How to complete this task
Pull out of the data below the stretch of lines bounded by the one containing "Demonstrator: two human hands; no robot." and the one containing "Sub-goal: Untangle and", both bounds included, unchanged.
----------
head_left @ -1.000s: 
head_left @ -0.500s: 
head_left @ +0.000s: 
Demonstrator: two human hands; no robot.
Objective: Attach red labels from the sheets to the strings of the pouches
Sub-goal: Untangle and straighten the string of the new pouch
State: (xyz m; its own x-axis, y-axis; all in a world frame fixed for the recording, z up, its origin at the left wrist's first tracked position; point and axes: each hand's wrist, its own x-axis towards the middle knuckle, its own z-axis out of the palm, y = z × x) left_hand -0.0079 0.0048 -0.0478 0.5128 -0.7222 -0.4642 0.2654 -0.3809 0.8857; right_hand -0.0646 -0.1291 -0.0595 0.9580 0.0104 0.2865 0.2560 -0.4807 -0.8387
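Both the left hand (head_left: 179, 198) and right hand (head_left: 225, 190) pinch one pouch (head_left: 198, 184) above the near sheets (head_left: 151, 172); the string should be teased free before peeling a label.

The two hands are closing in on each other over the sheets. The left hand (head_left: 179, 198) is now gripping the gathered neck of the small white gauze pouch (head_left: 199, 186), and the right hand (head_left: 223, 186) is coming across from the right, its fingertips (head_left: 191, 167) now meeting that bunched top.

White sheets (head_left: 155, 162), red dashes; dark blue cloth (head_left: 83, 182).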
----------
Response box
Demonstrator: two human hands; no robot.
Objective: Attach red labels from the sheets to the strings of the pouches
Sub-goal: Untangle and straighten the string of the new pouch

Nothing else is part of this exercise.